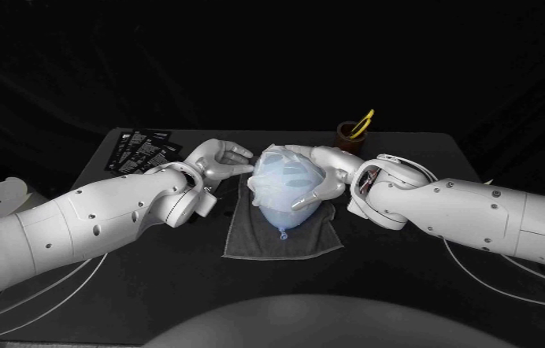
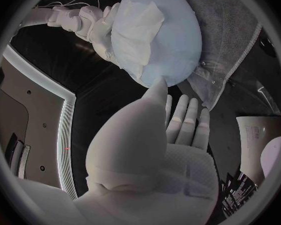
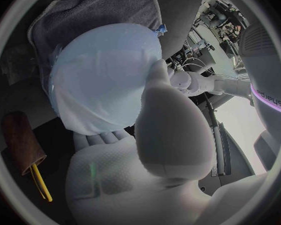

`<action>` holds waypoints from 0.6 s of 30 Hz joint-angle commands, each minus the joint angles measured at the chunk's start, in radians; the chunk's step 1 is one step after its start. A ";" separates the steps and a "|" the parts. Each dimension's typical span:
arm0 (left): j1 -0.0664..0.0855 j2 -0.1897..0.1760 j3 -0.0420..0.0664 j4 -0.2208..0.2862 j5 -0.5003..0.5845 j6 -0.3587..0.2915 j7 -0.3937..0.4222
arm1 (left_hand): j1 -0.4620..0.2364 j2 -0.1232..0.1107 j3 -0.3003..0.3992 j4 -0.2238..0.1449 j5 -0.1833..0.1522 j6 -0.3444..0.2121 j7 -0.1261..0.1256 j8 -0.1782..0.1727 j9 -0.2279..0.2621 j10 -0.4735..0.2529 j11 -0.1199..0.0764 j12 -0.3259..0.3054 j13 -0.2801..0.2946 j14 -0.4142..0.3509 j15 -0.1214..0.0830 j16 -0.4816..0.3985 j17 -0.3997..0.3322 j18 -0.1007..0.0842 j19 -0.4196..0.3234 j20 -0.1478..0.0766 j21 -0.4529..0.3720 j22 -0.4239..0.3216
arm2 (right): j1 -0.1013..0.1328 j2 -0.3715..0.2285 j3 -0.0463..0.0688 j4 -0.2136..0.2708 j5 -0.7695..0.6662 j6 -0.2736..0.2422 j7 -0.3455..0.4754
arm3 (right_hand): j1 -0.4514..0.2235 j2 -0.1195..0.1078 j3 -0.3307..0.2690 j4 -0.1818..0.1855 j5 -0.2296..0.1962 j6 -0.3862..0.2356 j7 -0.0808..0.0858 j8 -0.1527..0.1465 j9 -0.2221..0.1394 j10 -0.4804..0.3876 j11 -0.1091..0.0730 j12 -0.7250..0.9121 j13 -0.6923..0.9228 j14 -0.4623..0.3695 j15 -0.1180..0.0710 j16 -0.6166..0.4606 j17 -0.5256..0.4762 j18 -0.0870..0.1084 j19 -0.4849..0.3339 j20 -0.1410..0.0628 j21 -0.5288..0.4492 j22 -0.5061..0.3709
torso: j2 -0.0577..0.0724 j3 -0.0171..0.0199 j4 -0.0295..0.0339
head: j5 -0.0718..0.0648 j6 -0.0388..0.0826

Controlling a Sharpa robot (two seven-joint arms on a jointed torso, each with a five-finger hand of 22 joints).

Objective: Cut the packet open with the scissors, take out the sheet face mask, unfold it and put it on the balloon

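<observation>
Pale-blue balloon [image 1: 284, 209] lies on a grey towel [image 1: 256, 246] on the black surface [image 1: 375, 279], with a white mask [image 1: 278, 171] draped over its top. The right robot hand [image 1: 329, 168] cups it, fingers and thumb wrapped round its side. The left robot hand [image 1: 218, 157] is spread flat, its thumb tip touching the balloon's other side.

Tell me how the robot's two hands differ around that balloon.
The right hand cups the balloon, thumb and fingers against it; the left hand lies flatter beside it, fingers spread, at most a fingertip touching. The right hand rests on the mask; the left hand does not. Both are silver.
</observation>
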State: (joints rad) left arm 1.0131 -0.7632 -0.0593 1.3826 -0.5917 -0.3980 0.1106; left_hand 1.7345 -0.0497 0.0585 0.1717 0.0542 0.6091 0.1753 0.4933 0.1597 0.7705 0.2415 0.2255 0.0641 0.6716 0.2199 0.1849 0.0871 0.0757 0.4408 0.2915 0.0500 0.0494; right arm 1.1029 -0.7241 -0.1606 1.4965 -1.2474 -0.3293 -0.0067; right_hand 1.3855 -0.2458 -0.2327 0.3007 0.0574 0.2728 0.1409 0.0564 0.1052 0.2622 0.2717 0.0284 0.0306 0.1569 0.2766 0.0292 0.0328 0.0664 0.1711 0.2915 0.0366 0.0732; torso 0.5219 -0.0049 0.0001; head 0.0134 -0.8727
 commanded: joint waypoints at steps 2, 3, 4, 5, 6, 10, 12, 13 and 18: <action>0.000 -0.001 0.001 -0.002 -0.023 -0.029 -0.002 | 0.006 0.002 0.009 -0.008 -0.006 0.011 0.108 0.005 -0.002 0.008 -0.001 -0.006 0.001 0.013 -0.002 0.005 0.002 0.005 0.015 0.000 0.006 0.002 | -0.011 0.002 -0.008 0.001 -0.002 0.051 -0.011 | -0.002 0.009 0.007 0.001 -0.002 0.006 0.159 0.003 0.001 0.001 0.006 0.003 0.001 -0.001 0.007 -0.005 -0.002 0.004 0.006 0.003 0.003 0.001 | 0.000 0.0005 -0.0005 | 0.000 0.000; 0.000 -0.002 0.001 -0.001 -0.013 -0.031 0.005 | 0.001 0.004 0.012 -0.007 -0.006 0.013 0.108 0.005 -0.003 0.010 -0.001 -0.006 0.000 0.016 -0.002 0.005 0.002 0.006 0.015 0.000 0.006 0.001 | -0.012 0.002 -0.008 0.001 -0.002 0.051 -0.011 | -0.002 0.009 0.007 0.001 -0.002 0.006 0.159 0.003 0.001 0.001 0.006 0.003 0.001 -0.001 0.007 -0.005 -0.002 0.004 0.006 0.003 0.003 0.001 | 0.000 0.0004 -0.0006 | 0.000 0.000; 0.000 -0.003 0.001 0.000 0.005 -0.032 0.015 | 0.000 0.005 0.013 -0.006 -0.006 0.013 0.108 0.005 -0.003 0.010 -0.001 -0.006 0.000 0.016 -0.002 0.005 0.002 0.006 0.015 0.000 0.006 0.001 | -0.012 0.002 -0.008 0.001 -0.002 0.051 -0.011 | -0.002 0.009 0.007 0.001 -0.002 0.006 0.159 0.003 0.001 0.001 0.006 0.003 0.001 -0.001 0.007 -0.005 -0.002 0.004 0.006 0.003 0.003 0.001 | 0.000 0.0004 -0.0006 | 0.000 0.000; 0.000 -0.004 0.001 0.002 0.024 -0.032 0.024 | -0.030 0.007 0.013 0.011 -0.006 0.015 0.110 0.003 -0.005 0.011 0.000 -0.009 0.000 0.009 -0.001 0.000 0.001 0.006 0.008 0.001 0.004 0.000 | -0.012 0.002 -0.008 0.001 -0.002 0.051 -0.011 | -0.002 0.009 0.007 0.001 -0.002 0.006 0.159 0.003 0.001 0.001 0.006 0.003 0.001 -0.001 0.007 -0.005 -0.002 0.004 0.006 0.003 0.003 0.001 | 0.000 0.0003 -0.0007 | 0.000 0.000; 0.000 -0.006 0.001 0.004 0.051 -0.029 0.037 | -0.053 0.005 0.009 0.024 -0.006 0.015 0.111 0.002 -0.007 0.011 0.001 -0.012 0.000 0.004 0.000 -0.004 0.000 0.005 0.006 0.001 0.003 -0.001 | -0.012 0.002 -0.008 0.001 -0.002 0.051 -0.011 | -0.002 0.009 0.007 0.001 -0.002 0.006 0.159 0.003 0.001 0.001 0.006 0.003 0.001 -0.001 0.007 -0.005 -0.002 0.004 0.006 0.003 0.003 0.001 | 0.001 0.0006 -0.0006 | 0.000 0.000; 0.000 -0.012 0.001 0.018 0.131 0.005 0.081 | -0.243 -0.066 -0.050 0.126 -0.004 0.012 0.116 -0.004 -0.013 0.004 0.005 -0.025 0.000 -0.016 0.003 -0.022 -0.004 0.001 -0.011 0.001 -0.003 -0.003 | -0.012 0.001 -0.008 0.001 -0.002 0.051 -0.011 | -0.002 0.014 0.010 0.001 -0.003 0.008 0.159 0.004 0.002 0.002 0.007 0.003 0.001 0.000 0.008 -0.005 -0.001 0.004 0.007 0.003 0.004 0.001 | 0.001 -0.0001 -0.0003 | -0.002 0.000; 0.000 -0.014 0.001 0.024 0.145 0.028 0.090 | -0.301 -0.123 -0.134 0.127 -0.005 0.005 0.117 -0.008 -0.016 -0.002 0.007 -0.032 -0.001 -0.039 0.006 -0.034 -0.008 -0.002 -0.032 0.001 -0.006 -0.006 | -0.012 0.001 -0.008 0.001 -0.002 0.051 -0.011 | -0.002 0.014 0.010 0.001 -0.003 0.008 0.159 0.004 0.002 0.002 0.007 0.003 0.001 0.000 0.008 -0.005 -0.001 0.004 0.007 0.003 0.004 0.001 | 0.001 -0.0006 -0.0003 | -0.002 0.000; 0.000 -0.015 0.001 0.027 0.147 0.040 0.091 | -0.303 -0.144 -0.164 0.128 -0.006 0.001 0.117 -0.009 -0.017 -0.005 0.008 -0.034 -0.001 -0.051 0.007 -0.040 -0.010 -0.003 -0.041 0.001 -0.008 -0.006 | -0.013 0.001 -0.008 0.001 -0.002 0.051 -0.011 | -0.002 0.014 0.010 0.001 -0.003 0.008 0.159 0.004 0.002 0.002 0.007 0.003 0.001 0.000 0.008 -0.005 -0.001 0.004 0.007 0.003 0.004 0.001 | 0.001 -0.0004 -0.0003 | -0.001 0.000; 0.000 -0.018 0.001 0.035 0.129 0.100 0.074 | -0.316 -0.243 -0.266 0.131 -0.001 -0.030 0.120 -0.021 -0.023 -0.031 0.014 -0.052 -0.001 -0.125 0.015 -0.069 -0.021 -0.012 -0.083 0.002 -0.012 -0.010 | -0.013 0.001 -0.008 0.002 -0.002 0.052 -0.011 | -0.002 0.014 0.010 0.001 -0.003 0.008 0.159 0.004 0.002 0.002 0.007 0.003 0.001 0.000 0.008 -0.005 -0.001 0.004 0.007 0.003 0.004 0.001 | 0.001 -0.0007 0.0008 | -0.001 0.000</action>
State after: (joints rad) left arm 1.0127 -0.7814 -0.0596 1.4137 -0.4864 -0.3720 0.1608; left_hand 1.4180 -0.2854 -0.2036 0.3032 0.0518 0.5837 0.1717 0.4782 0.1376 0.7449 0.2555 0.1770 0.0636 0.5496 0.2365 0.1185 0.0669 0.0758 0.3626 0.2948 0.0407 0.0399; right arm 1.1011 -0.7247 -0.1604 1.4971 -1.2471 -0.3311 -0.0059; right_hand 1.3801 -0.2406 -0.2257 0.3020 0.0574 0.2727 0.1410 0.0552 0.1066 0.2643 0.2738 0.0259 0.0309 0.1569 0.2766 0.0292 0.0328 0.0600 0.1711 0.2915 0.0365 0.0729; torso 0.5226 -0.0053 0.0001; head 0.0118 -0.8727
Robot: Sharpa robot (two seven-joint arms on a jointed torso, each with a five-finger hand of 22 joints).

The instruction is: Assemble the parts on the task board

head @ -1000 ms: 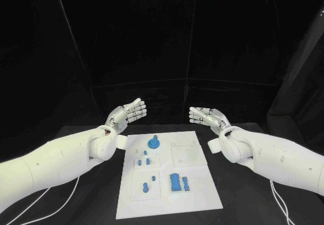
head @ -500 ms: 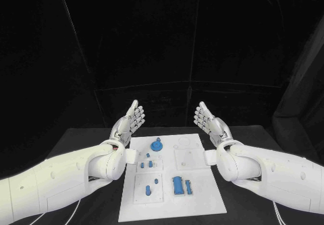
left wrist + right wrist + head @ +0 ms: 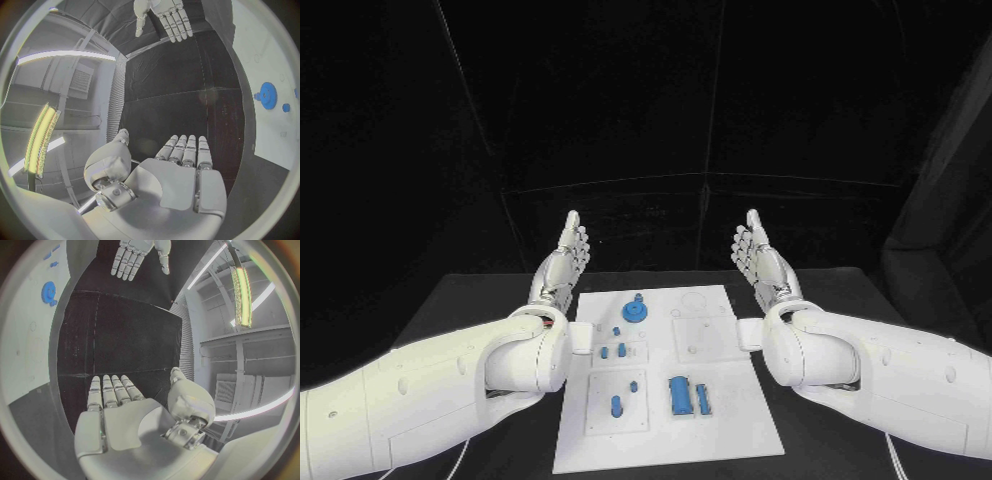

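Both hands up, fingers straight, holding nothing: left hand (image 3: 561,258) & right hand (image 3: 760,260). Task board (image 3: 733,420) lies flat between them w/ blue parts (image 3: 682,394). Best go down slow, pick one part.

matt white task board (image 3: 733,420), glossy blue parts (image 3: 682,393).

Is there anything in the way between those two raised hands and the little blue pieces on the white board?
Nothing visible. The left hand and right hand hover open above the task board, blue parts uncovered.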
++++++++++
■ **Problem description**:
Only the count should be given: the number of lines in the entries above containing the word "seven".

■ **Exercise response**:
2